A volta às aulas marca um período de renovação na rotina escolar, mas para crianças com autismo, esse momento pode despertar inseguranças e desafios específicos. Do excesso de estímulos sonoros à falta de previsibilidade nas atividades, muitos obstáculos ainda impedem que essas crianças tenham uma vivência escolar plena. Para que o retorno seja realmente inclusivo, é preciso mais do que boas intenções: são necessárias escuta, planejamento e compromisso coletivo com o bem-estar e a dignidade de cada estudante.
No Brasil, mais de 600 mil estudantes com Transtorno do Espectro Autista (TEA) estão matriculados na educação básica, segundo o Censo Escolar de 2023. Mas estar na escola não basta: é preciso garantir que essas crianças tenham, de fato, uma experiência educativa segura, respeitosa e significativa.
Para o professor Nilson Sampaio, especialista em inclusão de pessoas com TEA e Transtorno de Déficit de Atenção e Hiperatividade (TDAH), segurança não é apenas evitar acidentes físicos. “Segurança para uma criança autista é poder existir sem sofrer violência emocional, sem ser pressionada a agir como uma criança neurotípica. É ser respeitada em sua forma de sentir, perceber e se expressar”, afirma.
Por isso, pensar em inclusão é também refletir sobre o ambiente escolar. Luzes intensas, barulhos constantes e rotinas imprevisíveis podem gerar sobrecarga sensorial e dificultar o aprendizado e o bem-estar. “Segurança é também conseguir respirar, se regular e se comunicar — mesmo que de formas não convencionais”, completa o professor.
Apesar de avanços nas leis e nas matrículas de estudantes com TEA, muitas escolas ainda não oferecem formação adequada aos professores. Nilson destaca a urgência de investir em capacitação e supervisão especializada. “Não existe um manual único para o autismo. Cada criança é única, com suas necessidades e potencialidades. É essencial que os educadores estejam preparados para lidar com essa diversidade.”
A construção de uma escola realmente inclusiva envolve todos os profissionais: diretores, coordenadores, professores, equipe de apoio, merendeiras, porteiros. “Incluir não é responsabilidade exclusiva do professor da turma. É um compromisso coletivo com o bem-estar da criança”, reforça.
Previsibilidade é cuidado
“O autismo não tem um manual único. Cada estudante tem singularidades e necessidades específicas. Por isso, é urgente que as escolas invistam em formação continuada, supervisão especializada e um trabalho conjunto com as famílias”, aponta.

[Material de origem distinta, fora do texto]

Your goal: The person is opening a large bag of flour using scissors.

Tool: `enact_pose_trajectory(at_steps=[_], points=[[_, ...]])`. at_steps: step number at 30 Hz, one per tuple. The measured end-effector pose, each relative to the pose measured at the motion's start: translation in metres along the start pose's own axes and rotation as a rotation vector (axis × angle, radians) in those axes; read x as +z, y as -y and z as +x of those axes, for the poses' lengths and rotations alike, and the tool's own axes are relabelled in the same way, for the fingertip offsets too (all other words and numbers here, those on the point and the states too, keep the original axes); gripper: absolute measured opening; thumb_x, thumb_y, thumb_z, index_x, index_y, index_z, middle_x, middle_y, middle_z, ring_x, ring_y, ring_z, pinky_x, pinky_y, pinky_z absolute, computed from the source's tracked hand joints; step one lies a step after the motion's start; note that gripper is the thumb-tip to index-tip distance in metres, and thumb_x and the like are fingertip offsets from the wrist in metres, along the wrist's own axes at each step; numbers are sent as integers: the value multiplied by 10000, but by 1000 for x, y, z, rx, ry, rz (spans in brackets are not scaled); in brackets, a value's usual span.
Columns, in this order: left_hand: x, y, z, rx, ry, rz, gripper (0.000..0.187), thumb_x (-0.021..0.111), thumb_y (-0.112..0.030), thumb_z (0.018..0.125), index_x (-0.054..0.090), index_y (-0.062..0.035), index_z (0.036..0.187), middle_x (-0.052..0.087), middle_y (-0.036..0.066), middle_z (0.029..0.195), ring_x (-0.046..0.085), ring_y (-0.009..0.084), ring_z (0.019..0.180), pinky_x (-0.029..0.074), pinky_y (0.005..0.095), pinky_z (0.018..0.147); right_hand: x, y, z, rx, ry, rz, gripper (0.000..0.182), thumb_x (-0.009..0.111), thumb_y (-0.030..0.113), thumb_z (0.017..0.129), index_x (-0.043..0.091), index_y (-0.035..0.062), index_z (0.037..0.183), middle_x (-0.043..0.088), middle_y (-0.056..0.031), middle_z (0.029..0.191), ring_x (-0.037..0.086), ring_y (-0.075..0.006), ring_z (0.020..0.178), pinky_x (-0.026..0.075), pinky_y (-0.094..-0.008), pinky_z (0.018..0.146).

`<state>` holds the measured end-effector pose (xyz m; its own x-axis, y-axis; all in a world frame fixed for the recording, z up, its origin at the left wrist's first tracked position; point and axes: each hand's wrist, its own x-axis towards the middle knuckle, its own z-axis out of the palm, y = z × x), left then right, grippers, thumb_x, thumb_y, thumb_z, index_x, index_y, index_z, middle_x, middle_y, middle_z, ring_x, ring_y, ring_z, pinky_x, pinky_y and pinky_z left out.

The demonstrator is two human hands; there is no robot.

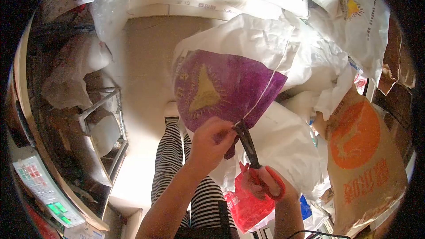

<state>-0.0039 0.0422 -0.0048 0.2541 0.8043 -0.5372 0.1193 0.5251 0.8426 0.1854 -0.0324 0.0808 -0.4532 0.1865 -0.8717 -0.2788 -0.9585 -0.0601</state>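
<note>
A large white sack with a purple printed panel and a yellow sun-like emblem stands in front of me. A pale stitching thread runs along its edge. My left hand is closed in a pinch on the sack's lower corner, at the end of the thread. In my right hand are scissors with red handles and dark blades. Their blade tips touch the thread close to my left fingertips. How far the blades are apart I cannot make out.
White printed sacks are stacked at the back. On the right stands a brown sack with an orange circle. A metal-framed rack and a device with green lit digits are on the left. Below lies a red bag.
</note>
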Motion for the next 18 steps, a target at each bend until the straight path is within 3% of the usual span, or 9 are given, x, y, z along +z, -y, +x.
enact_pose_trajectory(at_steps=[3, 6, 9, 13, 18], points=[[3, -4, 0, 49, -49, 49, 97, 652, -6, 797, 627, 8, 890, 572, 61, 834, 581, 125, 753, 459, 236, 666, 7, 2, 15, -167, 19, -186, 624, 323, 594, 938, 535, 8, 904, 436, -4, 502, 347, -87, 413, 282, -243, 413], [3, -1, 0, 62, -81, 18, 103, 655, -5, 795, 628, 5, 894, 579, 62, 835, 581, 130, 760, 460, 241, 670, 9, -3, 22, -129, 24, -172, 653, 308, 616, 933, 546, 10, 874, 433, -15, 472, 365, -108, 385, 281, -246, 387], [3, 2, 0, 46, -42, 8, 113, 660, -11, 803, 626, 6, 910, 584, 63, 838, 581, 135, 764, 462, 245, 676, 14, -10, 22, -138, -48, -40, 610, 373, 564, 945, 574, -8, 883, 392, 11, 450, 360, -85, 354, 271, -233, 357], [5, 7, -2, 31, -42, 0, 137, 657, -26, 816, 634, 13, 945, 587, 71, 829, 597, 138, 736, 482, 253, 660, 18, 11, 20, -253, -86, -244, 600, 387, 552, 944, 561, -22, 922, 436, 3, 484, 370, -72, 392, 289, -223, 380], [6, 11, -3, 0, -58, -24, 164, 654, -23, 822, 634, 13, 980, 591, 66, 846, 600, 126, 740, 490, 249, 655, 12, -14, 4, -266, 23, 76, 495, 435, 460, 957, 504, -16, 1075, 559, -44, 663, 383, -64, 456, 310, -211, 416]])
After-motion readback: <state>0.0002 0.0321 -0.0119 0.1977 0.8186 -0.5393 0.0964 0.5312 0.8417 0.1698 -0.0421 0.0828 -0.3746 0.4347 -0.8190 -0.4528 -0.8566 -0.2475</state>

A rotina é uma aliada poderosa no processo de inclusão. Muitas crianças autistas têm necessidade de previsibilidade para se sentirem seguras. Por isso, quadros visuais, horários estruturados e explicações antecipadas de mudanças na rotina são recursos indispensáveis. “Ferramentas como agendas ilustradas, mapas da escola ou roteiros do dia ajudam a criança a se preparar emocionalmente. Previsibilidade é uma forma de respeito”, diz Nilson.
Ele também defende que toda a equipe escolar seja conscientizada sobre autismo. “Incluir não é tarefa só do professor da sala. É um compromisso coletivo com o bem-estar da criança.” O professor enfatiza que a escuta das famílias é um dos pilares da inclusão segura. “Os cuidadores conhecem melhor do que ninguém os sinais, os limites e os potenciais da criança. São aliados valiosos e precisam ser tratados com respeito e abertura.”
A parceria entre família e escola, segundo ele, não pode se resumir a bilhetes na agenda. Deve envolver reuniões regulares, planejamento conjunto e disposição para ouvir críticas e sugestões. Tornar as escolas mais seguras para crianças autistas é um ato de justiça e de responsabilidade social. Requer investimento, formação, escuta ativa e o abandono de modelos capacitistas e padronizadores.
“A escola deve ser um espaço onde todas as crianças possam existir com dignidade. Quando falamos em segurança, falamos também em pertencimento. Nenhuma criança deve ter medo de ser quem é para poder aprender”, diz Nilson Sampaio.